Korea Disease Control and Prevention Agency (KDCA) Commissioner Jung Eun-kyeong played a key role in opening schools that had been shut during the pandemic. In a paper, she wrote that the loss from closing schools was greater than the benefit. Jung worked with the medical research team at Hallim University to study the 127 positive cases of patients between age 3 and 18 between May and July 2020, and only three, or 2 percent, contracted the virus at school. Critics blamed her for implementing the policy to close schools in the first place.

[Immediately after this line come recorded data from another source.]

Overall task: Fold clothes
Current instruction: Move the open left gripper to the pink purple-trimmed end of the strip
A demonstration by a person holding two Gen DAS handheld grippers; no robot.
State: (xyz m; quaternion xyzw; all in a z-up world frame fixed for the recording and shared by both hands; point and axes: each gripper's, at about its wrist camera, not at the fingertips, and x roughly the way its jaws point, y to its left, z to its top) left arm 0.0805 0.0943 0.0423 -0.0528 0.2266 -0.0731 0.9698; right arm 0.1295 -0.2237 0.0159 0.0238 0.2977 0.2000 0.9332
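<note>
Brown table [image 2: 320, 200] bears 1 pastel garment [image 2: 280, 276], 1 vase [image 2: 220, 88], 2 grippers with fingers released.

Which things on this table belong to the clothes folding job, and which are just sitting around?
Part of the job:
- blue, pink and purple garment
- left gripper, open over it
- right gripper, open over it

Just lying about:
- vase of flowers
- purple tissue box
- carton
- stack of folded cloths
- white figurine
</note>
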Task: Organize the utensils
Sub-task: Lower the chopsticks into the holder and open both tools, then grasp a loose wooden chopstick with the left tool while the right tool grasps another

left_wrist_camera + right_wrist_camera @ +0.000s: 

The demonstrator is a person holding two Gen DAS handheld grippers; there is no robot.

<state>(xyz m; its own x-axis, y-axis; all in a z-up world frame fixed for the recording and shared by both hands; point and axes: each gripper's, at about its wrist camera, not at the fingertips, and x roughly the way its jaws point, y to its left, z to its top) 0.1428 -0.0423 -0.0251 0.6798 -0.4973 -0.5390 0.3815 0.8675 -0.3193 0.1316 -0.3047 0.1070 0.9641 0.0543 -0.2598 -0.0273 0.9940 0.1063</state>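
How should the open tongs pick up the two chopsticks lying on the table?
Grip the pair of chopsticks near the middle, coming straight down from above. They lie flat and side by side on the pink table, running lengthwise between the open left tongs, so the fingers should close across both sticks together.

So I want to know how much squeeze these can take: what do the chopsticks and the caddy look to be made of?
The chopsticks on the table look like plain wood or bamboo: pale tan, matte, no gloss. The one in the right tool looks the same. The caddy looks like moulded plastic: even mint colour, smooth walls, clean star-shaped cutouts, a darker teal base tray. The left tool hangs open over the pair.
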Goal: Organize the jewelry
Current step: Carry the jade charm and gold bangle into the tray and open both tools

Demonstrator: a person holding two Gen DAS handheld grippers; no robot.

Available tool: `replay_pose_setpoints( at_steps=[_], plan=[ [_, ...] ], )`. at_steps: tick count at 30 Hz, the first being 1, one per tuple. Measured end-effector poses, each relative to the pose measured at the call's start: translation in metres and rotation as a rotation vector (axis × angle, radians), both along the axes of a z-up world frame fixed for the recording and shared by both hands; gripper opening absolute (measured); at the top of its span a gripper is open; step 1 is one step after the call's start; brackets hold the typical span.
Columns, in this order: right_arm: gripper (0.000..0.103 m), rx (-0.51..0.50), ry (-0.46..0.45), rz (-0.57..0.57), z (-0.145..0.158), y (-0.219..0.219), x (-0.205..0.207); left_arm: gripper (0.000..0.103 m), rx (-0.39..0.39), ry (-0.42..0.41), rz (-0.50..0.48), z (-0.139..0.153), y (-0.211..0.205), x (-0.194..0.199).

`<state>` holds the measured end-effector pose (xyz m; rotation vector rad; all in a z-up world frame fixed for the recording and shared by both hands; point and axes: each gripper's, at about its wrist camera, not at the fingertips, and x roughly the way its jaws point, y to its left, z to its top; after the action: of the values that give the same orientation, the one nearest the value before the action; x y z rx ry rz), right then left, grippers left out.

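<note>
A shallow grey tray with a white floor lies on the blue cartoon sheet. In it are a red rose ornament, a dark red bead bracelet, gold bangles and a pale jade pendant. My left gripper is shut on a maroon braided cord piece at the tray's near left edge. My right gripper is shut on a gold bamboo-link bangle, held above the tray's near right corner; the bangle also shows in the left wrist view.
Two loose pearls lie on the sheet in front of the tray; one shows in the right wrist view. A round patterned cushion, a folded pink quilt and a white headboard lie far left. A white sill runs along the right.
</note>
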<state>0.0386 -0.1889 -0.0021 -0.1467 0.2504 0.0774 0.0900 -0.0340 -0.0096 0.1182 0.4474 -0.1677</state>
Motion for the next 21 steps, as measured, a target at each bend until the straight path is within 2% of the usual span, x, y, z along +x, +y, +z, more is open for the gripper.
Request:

It is not the first time that full-time in-person instruction has been mentioned. In late January, Yoo mentioned two conditions for reopening schools. The first was community risk and the other was vaccination status. She made the latest remarks in that context with new strings attached: Vaccinations for school staff should be complete by the end of the summer.
Coincidentally, it was reported that the United States was also considering resuming full-time in-person instruction. According to the New York Times, 35 percent of the U.S. population has completed the second dose as of May 12, while 46 percent have received the first jab.
As nearly half of citizens have received the first shot, the United States is in the process of discussing safe commuting and classroom density, including inoculations for teens to ensure herd immunity. At the same time, just 1.3 percent of the Korean population has completed vaccination, and 7.2 percent has received the first dose. I hope the Education Minister’s declaration that in-person instruction will return in September won’t end up revealing the bare face of Korean disease control relying on masks and social distancing alone.